As I was thinking about appropriate topic for my first Medium post, there came an opportunity from a company (name cannot be disclosed) with a business problem. We were mailed a dataset and on a zoom call we were given instructions to solve the problem. This blog post discusses Twitter sentiment analysis that I performed on the humongous dataset (More than 2.8 Million tweets) and my 2 day journey which discusses about my experience. So let’s begin !!
It was a typical twitter mined dataset with no label values which makes our problem unsupervised. Here’s a snapshot form the data which is more than sufficient to understand everything about it.
Problem Statement and Focus
Given above dataset, my main task would be to follow a simplistic approach to predict if a user’s sentiment is positive or negative. I’ll be focusing maily on 2 attributes which is “created_at” and “text”. Also, I won’t go into the coding details for this post and bore you guys up as I as well never see the code and just focus on the approach itself.
Time Series Analysis
Whenever, I see a date/time column in my data, it cheers me up a little as after working with few projects, I know you can have good amount of insights from data that depends on date/time.
So, I broke my column “created_at” in “hours” and “date” fields and created a new data which had an additional field as “count” (just a normal counter). Then I simply merged my data based on the hour field to see how many tweets there are in my data and got these curves.
This shows a nice sinusoidal pattern of twitter posts at different hours. One can easily figure out from this curve that max frequency of posts is between 15–22 hrs .Then I also exported data to csv and try to get some insights with “tableau” but didn’t get much! Here’s the table which clearly says that our data has most of the tweets from year 2017.
This was the section where maximum computation and efforts was required. Note that I won’t be going deep in implementation details of any model or vector representation. Let’s begin then !!
I followed the standard approach of removing the stop-words first. I didn’t use any fancy stop-words list but the standard NLTK list, which was good enough. Then I initialized my Stemmer which I’ve been using for a while now i.e. “SnowballStemmer”. You could also go with “PorterStemmer” but “SnowballStemmer” also works fine. Then finally to store lemma of our sentences, I used “WordNetLemmatizer”.
We always have some special symbols, numbers, http/https links etc in our text data which will be nothing but garbage for our model. It’s better to remove them and nothing can replace python “Regex” to get this job done in no time. You can write complex Regex initializers but here as well, I kept it simple and initialized it as:
I also want to highlight that there’s also one extra task of emoticon handling of our twitter feeds which is very important. Most people try to remove emoticons just like stop-words but I think emoticons are essential sources of information and should be converted to normal text and used. I haven’t deal with emoticons for this problem due to time and resource constraint. Finally, I ended my pre-processing by removing HTML tags from our text and doing a spellcheck by importing “spellchecker”. Spellchecking is very important for tweets as people have habit of tweeting in annoyingly weird way (Ex: “Thnks 4 ur rply”). If this gets avoided, model will make no sense. After all that garbage removed from our data, the total number of unique words in our corpus were now only 397,761 !!
With all these words, we created our vector vocabulary with gensim’s word2vec model and saved it for later. This saved model will be later used for training K-Means.
Another completely different approach that I opted for was TF-IDF which focuses more on important words from corpus.

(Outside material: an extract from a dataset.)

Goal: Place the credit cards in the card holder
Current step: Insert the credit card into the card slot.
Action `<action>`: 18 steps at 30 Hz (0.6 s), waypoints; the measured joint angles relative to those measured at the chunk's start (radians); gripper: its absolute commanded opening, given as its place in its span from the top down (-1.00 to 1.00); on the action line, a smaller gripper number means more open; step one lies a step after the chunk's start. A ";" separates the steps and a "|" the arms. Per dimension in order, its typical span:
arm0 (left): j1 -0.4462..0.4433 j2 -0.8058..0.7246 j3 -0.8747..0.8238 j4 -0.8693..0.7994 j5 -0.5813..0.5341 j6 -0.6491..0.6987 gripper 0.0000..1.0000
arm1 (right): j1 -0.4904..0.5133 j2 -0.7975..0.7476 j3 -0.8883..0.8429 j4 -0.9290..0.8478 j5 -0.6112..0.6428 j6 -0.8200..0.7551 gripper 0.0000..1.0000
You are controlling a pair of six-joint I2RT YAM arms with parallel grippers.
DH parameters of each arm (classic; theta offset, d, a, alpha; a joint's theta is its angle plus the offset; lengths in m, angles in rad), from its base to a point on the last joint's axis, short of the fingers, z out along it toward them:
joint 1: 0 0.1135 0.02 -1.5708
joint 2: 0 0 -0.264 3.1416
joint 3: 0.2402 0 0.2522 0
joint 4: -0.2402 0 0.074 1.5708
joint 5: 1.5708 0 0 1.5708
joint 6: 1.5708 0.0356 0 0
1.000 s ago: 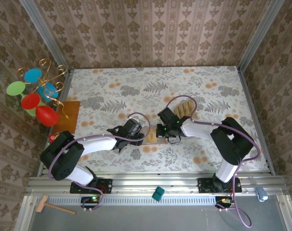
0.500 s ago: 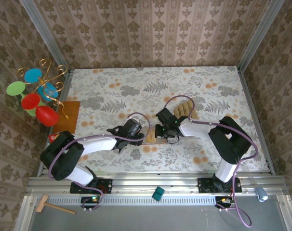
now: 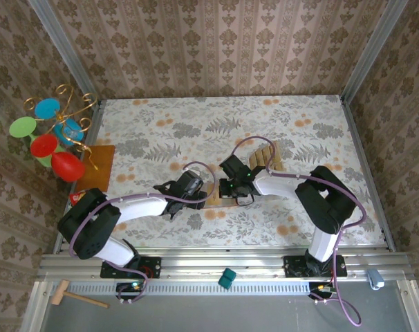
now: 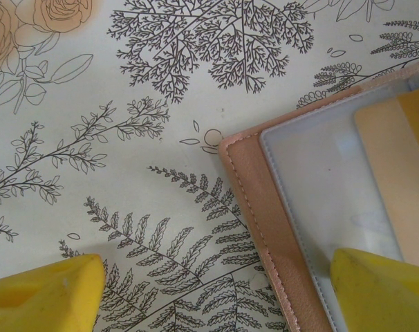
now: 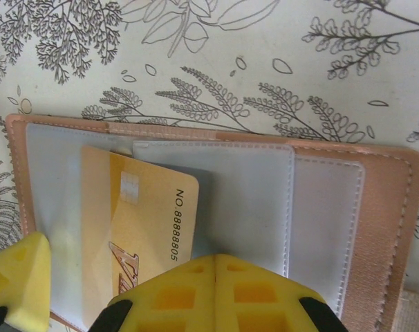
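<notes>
Credit card (image 5: 137,221) partly in card holder (image 5: 375,207) pocket. Right gripper (image 5: 216,294) closed at its edge; left gripper (image 4: 209,297) wide, straddling holder corner. Next, probably: push deeper.

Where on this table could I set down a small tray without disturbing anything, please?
The far strip of the table, between the back wall and the credit cards, is bare, as is the near-middle patch before the front rail. It is crowded mid-table, where the left gripper and right gripper meet over the card holder, and at the left edge by the board.
</notes>
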 measured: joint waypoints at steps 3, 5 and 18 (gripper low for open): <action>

Here I created 2 vectorizers, one with no parameters and the other with 2-grams.
Here, data used was cleansed-data(all the techniques that we discussed in “Word2Vec” section).Vector representation of data was again kept aside for K-Means clustering model.
Before jumping right into the model, I wanted to play around the words that were in our corpus. I took the “Word2Vec” vocabulary of words and tried to create a word cloud from “wordcloud” library. Here’re couple of them….
K-Means Clustering Algorithm
We did all the above hard work just to get this boy running and give us the best results. Before moving to what I did, I’d like to give some honorable mentions for other techniques that you can follow. I could’ve used “DBSCSCAN” , Transformer based approach such as “BERT”, “ALBERT” by Google AI which are currently state-of-the-art algorithms for NLP problems. I wanted to keep things extremely simple and focus on people who’ve just started to get their hands dirty with NLP.
Okay, so “K-Means” is a very simple centroid based clustering algorithm. I used “K-Means++” which ensures smart initialization of centroids which if not used can lead to centroid-sensitive model.
I trained my model on 3 vector representations of my corpus (1 “Word2Vec” and 2 Vectorizers from “TF-IDF”) This gave me pretty nice results on figuring out if a word is a corpus depicts a positive or a negative sentiment.
There’re some things that could’ve lead to even better model results. More rigorous “Word2Vec” model tuning would’ve better prediction. Also, running K-Means model for larger number of iterations might result in better fitting. In short, I could’ve played around hyper parameters at every aspect of the project which would definitely improve the overall performance and optimized result . I encourage you people to look for “grid-search” and other advanced tuning methods such as “hyperopt” and “hyperas”.